Tolerance to inferiority measures for the manipulation check (Cronbach’s Alpha = .84, n = 215; see A.3) were same as those used for the pre-measures (Cronbach’s Alpha = .77, n = 277; see A.3). Perceived performance was also measured for the manipulation check. Subjects were asked to express the degree to which they thought the apartment performed well with good features. 7-point Likert-type scales for attribute evaluation were developed (Cronbach’s Alpha = .99, n = 217; see A.4).

4. Major Results

Both tolerance to inferiority manipulation and product performance manipulation are effective.

ANOVA results of consumer dissatisfaction reveal a significant main effect of performance treatment (F(1,210) = 1337.51, p < .01), a significant main effect of tolerance treatment (F(1,210) = 13.89, p < .01), and a significant interaction effect (F(1,210) = 21.82, p < .01). Simple effect analyses (Keppel & Zedeck, 1989) show that (1) the subjects with high tolerance to inferiority are less dissatisfied when apartment performs relatively good (M = 1.95) than when it performs relatively bad (M = 4.96, F(1,210) = 493.25, p < .01), (2) the subjects with low intolerance to inferiority are also less dissatisfied when apartment performs relatively good (M = 1.86) than when it performs relatively bad (M = 5.76, F(1,210) = 878.23, p < .01), and (3) the impact of performance on dissatisfaction is stronger for the subjects with low tolerance to inferiority (MS = 413.60) than for those with high tolerance inferiority (MS = 232.30) (see B. 1). Therefore, H1 and H3 are supported.
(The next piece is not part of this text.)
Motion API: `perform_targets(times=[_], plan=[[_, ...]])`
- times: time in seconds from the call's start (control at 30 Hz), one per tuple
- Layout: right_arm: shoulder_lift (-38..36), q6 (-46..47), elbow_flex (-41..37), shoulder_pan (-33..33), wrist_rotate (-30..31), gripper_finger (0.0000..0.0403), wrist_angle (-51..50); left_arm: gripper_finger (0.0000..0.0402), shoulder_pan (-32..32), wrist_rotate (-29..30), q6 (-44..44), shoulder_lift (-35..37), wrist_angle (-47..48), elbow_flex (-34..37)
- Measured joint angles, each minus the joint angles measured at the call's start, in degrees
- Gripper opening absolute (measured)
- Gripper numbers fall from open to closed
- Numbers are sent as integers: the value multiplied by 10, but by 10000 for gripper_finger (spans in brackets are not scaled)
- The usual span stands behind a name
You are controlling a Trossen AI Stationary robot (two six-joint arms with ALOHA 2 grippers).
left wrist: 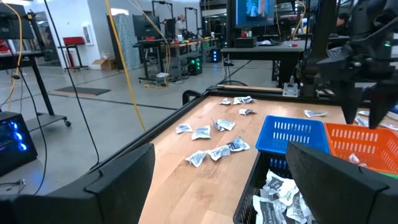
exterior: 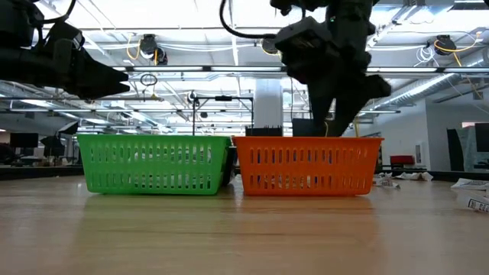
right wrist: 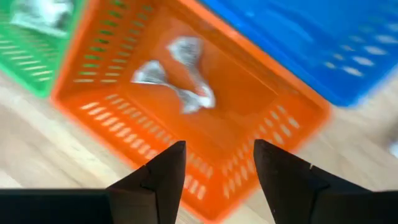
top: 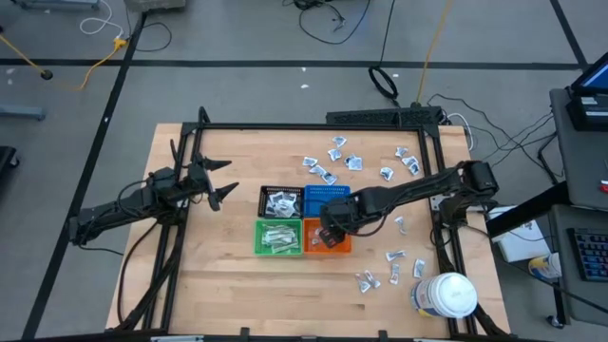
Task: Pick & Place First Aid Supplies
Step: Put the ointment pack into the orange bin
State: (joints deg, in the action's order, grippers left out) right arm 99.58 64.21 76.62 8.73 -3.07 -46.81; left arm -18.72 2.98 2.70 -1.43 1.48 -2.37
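Three crumpled packets (right wrist: 177, 78) in the orange bin (right wrist: 261, 134) show only from the right wrist, beneath the right gripper's (right wrist: 217, 165) empty, parted jaws.

table (top: 228, 275): matt wood | orange bin (right wrist: 249, 124): slotted plastic | packets (right wrist: 180, 93): crinkly foil

No legible text, labels or numbers — packet marks too small
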Motion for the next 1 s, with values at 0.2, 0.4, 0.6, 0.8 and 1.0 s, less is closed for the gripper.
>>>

ANOVA results of tolerance disconfirmation reveal a significant main effect of performance treatment (F(1,213) = 501.09, p < .01), a significant main effect of tolerance treatment (F(1,213) = 6.02, p = .02), and a significant interaction effect (F(1,213) = 13.63, p < .01). Simple effect analyses of tolerance disconfirmation show that (1) the subjects with high tolerance to inferiority are less likely to perceive tolerance disconfirmation when apartment performs relatively good (M = 2.50) than when it performs relatively bad (M = 4.60, F(1,213) = 172.52, p < .01), (2) the subjects with low tolerance to inferiority are also less likely to perceive tolerance disconfirmation when apartment performs relatively good (M = 2.37) than when it performs relatively bad (M = 5.28, F(1,213) = 344.38, p < .01), and (3) the impact of performance treatment on consumer disconfirmation is stronger for the subjects with low tolerance to inferiority (MS = 231.84) than for those with high tolerance to inferiority (MS = 116.14) (see B.2). Therefore, H4 is supported.

Baron and Kenny’s (1986) approach was used to test the mediating effect of tolerance disconfirmation in the relation between product performance and consumer dissatisfaction. ANCOVA results of consumer dissatisfaction show that tolerance disconfirmation is a significant covariate (F(1,209) = 5.55, p = .02; tolerance disconfirmation and consumer dissatisfaction are positively correlated: r = .82, p < .01). Tolerance disconfirmation reduces the main effect of performance treatment (from F(1,210) = 1337.51, p < .01 to F(1,209) = 332.15, p < .01; 76% reduction in the mean squares from 629.90 to 153.11). Therefore, H2a, H2b, and H2c are supported.

5. Implications

Results provide evidence supporting our conceptual model (see Fig. 1). Consumer tolerance to inferiority moderates the relation between product performance and tolerance disconfirmation and so moderates the relation between product performance and consumer dissatisfaction. Although not hypothesized in the conceptual model, it is also found that there is no any relation between consumer tolerance to inferiority and consumer dissatisfaction if product performs relatively well (F(1,210) = .48, p = .49) and there is significant negative relation between them if product performs relatively bad (F(1,210) = 32.94, p < .01). A possible explanation is that when product performs well, there is nothing inferior to tolerate and so one’s capacity to tolerate inferiority does not make any difference; when product performs bad, those tolerant to the inferior performance feel less dissatisfied.